[Activity]
Reproduce every line in the listing that contains the word "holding".

[Input]
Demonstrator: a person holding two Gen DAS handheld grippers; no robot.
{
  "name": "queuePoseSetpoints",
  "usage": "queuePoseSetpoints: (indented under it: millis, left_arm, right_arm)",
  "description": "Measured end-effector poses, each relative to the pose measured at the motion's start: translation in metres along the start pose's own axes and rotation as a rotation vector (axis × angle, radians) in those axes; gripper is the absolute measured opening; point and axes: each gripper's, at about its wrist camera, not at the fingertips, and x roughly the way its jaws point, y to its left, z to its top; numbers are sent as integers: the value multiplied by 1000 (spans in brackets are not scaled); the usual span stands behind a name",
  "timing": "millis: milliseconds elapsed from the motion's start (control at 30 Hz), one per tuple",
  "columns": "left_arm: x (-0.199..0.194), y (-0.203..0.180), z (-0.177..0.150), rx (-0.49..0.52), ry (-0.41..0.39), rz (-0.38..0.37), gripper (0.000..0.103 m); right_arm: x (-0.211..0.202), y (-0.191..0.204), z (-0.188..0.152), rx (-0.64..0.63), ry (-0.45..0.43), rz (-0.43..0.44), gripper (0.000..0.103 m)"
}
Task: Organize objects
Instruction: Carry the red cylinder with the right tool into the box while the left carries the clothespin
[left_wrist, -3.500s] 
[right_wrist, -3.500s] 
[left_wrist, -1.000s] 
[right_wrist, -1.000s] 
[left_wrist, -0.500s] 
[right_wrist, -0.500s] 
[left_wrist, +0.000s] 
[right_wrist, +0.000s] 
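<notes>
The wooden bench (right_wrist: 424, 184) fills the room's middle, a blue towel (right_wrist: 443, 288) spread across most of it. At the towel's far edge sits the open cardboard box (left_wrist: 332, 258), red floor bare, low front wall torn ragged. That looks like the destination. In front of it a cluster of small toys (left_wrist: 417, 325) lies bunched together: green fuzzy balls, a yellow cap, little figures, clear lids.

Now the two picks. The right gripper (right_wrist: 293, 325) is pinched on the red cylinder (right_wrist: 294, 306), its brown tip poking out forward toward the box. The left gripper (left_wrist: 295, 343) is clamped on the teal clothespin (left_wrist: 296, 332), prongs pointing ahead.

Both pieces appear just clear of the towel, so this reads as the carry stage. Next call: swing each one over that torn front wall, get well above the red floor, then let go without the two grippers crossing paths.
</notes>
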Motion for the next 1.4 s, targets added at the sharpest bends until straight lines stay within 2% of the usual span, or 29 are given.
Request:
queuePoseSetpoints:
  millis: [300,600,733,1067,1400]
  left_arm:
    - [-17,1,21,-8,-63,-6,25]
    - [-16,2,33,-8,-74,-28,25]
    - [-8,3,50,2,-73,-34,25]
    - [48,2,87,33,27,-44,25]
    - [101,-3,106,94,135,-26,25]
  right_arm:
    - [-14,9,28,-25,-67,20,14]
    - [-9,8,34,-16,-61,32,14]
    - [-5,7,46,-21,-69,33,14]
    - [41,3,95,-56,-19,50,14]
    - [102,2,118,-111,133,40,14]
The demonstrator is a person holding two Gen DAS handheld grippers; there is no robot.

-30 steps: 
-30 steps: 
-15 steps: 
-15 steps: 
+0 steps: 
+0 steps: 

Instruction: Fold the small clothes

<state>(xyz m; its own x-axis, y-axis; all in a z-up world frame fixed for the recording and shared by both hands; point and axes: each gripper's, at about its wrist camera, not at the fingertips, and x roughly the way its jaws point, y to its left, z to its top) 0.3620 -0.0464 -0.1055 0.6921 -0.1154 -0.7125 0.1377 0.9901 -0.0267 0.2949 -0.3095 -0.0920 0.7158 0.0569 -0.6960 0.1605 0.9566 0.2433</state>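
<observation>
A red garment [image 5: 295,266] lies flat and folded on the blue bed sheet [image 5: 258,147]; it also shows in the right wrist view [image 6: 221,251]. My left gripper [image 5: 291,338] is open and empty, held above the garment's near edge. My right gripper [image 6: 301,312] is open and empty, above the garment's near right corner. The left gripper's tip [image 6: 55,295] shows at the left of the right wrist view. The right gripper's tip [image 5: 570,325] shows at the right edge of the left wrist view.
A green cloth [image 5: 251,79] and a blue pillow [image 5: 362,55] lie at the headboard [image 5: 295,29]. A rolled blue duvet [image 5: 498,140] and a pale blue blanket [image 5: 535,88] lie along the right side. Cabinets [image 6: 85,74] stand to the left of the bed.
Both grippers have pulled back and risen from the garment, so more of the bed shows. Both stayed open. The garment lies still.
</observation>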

[Solution to the problem]
Demonstrator: a person holding two Gen DAS handheld grippers; no robot.
The demonstrator is a person holding two Gen DAS handheld grippers; there is no robot.

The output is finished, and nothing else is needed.